• **Activity**
Each line of the records below that holds "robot" should be copied out.

*** Opening Dataset ***

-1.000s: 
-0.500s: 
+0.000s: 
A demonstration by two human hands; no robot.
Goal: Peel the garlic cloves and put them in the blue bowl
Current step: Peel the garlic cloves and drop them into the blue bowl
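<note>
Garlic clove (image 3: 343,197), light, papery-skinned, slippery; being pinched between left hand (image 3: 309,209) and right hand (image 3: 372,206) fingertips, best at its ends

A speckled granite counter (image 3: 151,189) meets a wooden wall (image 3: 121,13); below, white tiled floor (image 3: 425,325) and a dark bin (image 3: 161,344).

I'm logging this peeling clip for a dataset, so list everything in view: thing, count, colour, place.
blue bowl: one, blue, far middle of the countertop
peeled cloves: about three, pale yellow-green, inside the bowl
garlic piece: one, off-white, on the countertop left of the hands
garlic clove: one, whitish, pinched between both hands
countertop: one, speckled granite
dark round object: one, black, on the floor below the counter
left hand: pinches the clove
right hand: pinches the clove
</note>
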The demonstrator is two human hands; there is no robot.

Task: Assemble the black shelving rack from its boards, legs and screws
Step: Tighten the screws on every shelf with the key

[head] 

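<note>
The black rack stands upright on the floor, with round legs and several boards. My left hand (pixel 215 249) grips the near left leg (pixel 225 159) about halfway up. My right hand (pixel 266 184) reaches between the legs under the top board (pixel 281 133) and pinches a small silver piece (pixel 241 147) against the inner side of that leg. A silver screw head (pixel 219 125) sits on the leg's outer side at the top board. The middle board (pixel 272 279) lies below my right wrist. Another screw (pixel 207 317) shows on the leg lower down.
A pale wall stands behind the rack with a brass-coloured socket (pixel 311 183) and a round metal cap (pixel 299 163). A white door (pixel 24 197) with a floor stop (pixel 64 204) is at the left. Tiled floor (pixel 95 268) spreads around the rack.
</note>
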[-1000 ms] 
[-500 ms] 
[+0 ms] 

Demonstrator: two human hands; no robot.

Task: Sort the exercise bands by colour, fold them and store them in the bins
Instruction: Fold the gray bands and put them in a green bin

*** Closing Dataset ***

• **Answer area**
A demonstration by two human hands; no robot.
The demonstrator is two human hands; there is no robot.
Demonstrator: two human hands; no robot.

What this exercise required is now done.